Below is a rough introduction to the Stream and View features of Scala.

The Stream of Scala

Scala's Stream differs from Java. In Scala stream, there is no need to call the end operation to get the result of the stream. Stream is an abstract class that inherits Abstractseq, Linearseq, and generictraversabletemplate trait. So you can think of stream as a SEQ.

If you are unfamiliar with Scala, you can use Seq as a List in Java. (The list in Scala is not an interface.)

It is necessary to know that the elements in the Streams are lazily computed, and because of this, stream is able to calculate infinite data streams. If you want to calculate all the elements in a collection, the Stream and list have the same performance. Once the results are calculated, the values are cached. Stream has a force function that forces the evaluation stream to return the result. Note that you do not call the function in an infinite stream, nor do you force the API to handle the entire stream, such as size (), ToList (), foreach (), and so on, which are implicit in the Scala stream.

Implements the Fibonacci sequence in Scala Stream.

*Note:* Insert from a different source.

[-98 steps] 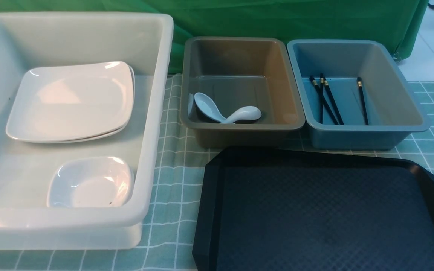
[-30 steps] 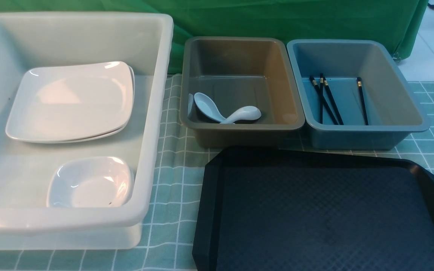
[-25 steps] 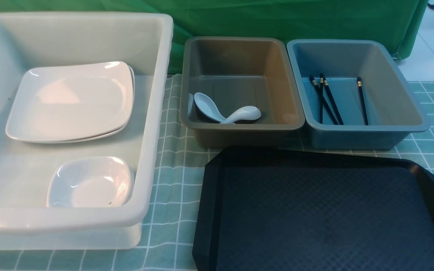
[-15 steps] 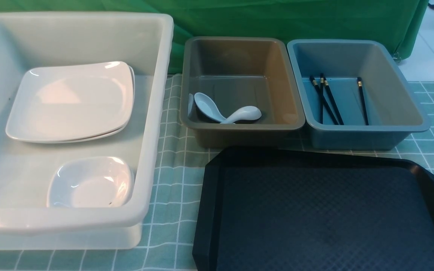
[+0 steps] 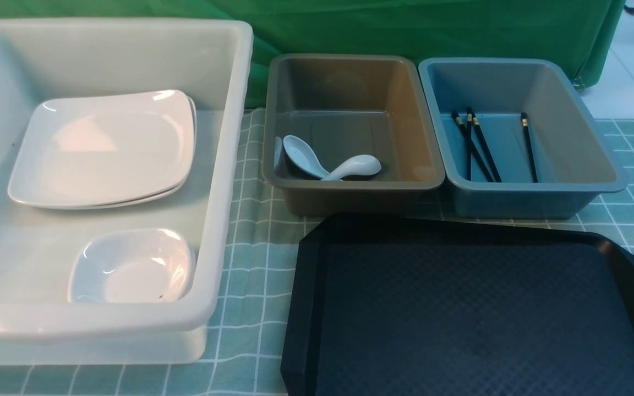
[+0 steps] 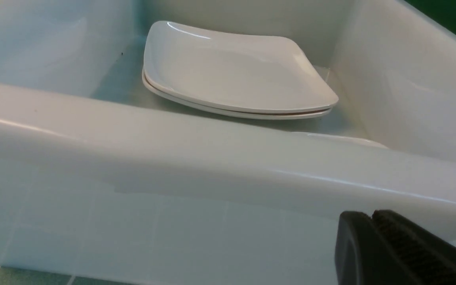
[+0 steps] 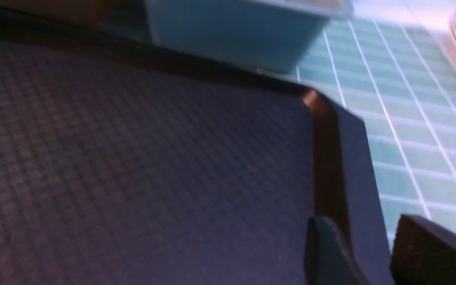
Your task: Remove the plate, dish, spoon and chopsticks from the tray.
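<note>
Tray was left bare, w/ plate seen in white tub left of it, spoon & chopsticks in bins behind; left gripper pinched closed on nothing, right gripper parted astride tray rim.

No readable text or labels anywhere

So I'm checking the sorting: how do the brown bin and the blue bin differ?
The brown bin holds white spoons; the blue bin holds black chopsticks. The brown bin sits nearer the white tub, the blue bin farther right. Both are deep, rectangular and similar in size.
</note>
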`<state>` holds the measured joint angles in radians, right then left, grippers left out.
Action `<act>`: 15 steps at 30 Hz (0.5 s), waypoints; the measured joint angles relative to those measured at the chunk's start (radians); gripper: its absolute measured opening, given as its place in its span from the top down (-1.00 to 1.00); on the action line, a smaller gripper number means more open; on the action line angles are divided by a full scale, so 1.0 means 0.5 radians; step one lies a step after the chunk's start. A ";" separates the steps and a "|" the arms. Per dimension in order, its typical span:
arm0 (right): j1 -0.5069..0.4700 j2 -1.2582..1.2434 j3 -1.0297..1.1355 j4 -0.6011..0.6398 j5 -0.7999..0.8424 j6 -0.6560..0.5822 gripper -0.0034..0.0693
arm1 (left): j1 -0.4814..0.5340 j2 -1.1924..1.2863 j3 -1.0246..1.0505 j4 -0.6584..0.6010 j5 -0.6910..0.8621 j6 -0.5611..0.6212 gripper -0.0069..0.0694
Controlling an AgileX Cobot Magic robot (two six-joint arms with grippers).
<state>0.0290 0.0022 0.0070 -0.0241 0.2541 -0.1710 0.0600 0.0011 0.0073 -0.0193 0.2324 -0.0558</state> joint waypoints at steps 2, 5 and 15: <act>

def fibFrom(a: Int, b: Int): Stream[Int] = a #:: fibFrom(b, a + b)val fib1 = fibFrom(0, 1) //0 1 1 2 3 5 8 …val fib5 = fibFrom(0, 5) //0 5 5 10 15 …//fib1.force //Don’t do this cause it will call the function infinitely and soon you will get the OutOfMemoryError//fib1.size //Don’t do this too with the same reason as above.fib1.take(10) //Do this. It will take the first 10 from the inifite Stream.fib1.take(20).foreach(println(_)) //Prints 20 first numbers

::is a common method of connecting data in collection. It #:: means that the data is connected but deferred (the method names in Scala are arbitrary).

Scala's View

Again, Scala's collection is a strict collection, and view is strictly non-rigid. View is based on the collection of a base collection, where all conversions are deferred. You can convert a strict collection to a view by calling the view function, or you can convert it back by calling the Force method. View does not cache the result, and the conversion is performed each time it is called. It's like a database View, but it's a virtual collection.

Create a data set.

public class Pet {    public static enum Type {        CAT, DOG    }    public static enum Color {        BLACK, WHITE, BROWN, GREEN    }    private String name;    private Type type;    private LocalDate birthdate;    private Color color;    private int weight;    ...}

Suppose you have a pet set, and then you'll use that set for detailed instructions.

Filter filters

Requirements: Filter a chubby pet from the collection, chubby is defined as weighing more than 50 pounds and wanting a list of pets born on January 1, 2013. The following code snippet shows how to implement the filter in different ways.

Java Method 1: Traditional way

//Before Java 8List<Pet> tmpList = new ArrayList<>();for(Pet pet: pets){    if(pet.getBirthdate().isBefore(LocalDate.of(2013, Month.JANUARY, 1))            && pet.getWeight() > 50){        tmpList.add(pet);    }}

This approach is common in imperative languages. First, you must create a temporary collection, and then traverse all the elements to store the elements that meet the criteria into a temporary set. It does have a bit of a detour, but the results and efficiency are very good. But I have to be disappointed to say that traditional methods are faster than Streams APIs. However, there is no need to worry about performance issues because the simplicity of the code is more important than the slight performance gain.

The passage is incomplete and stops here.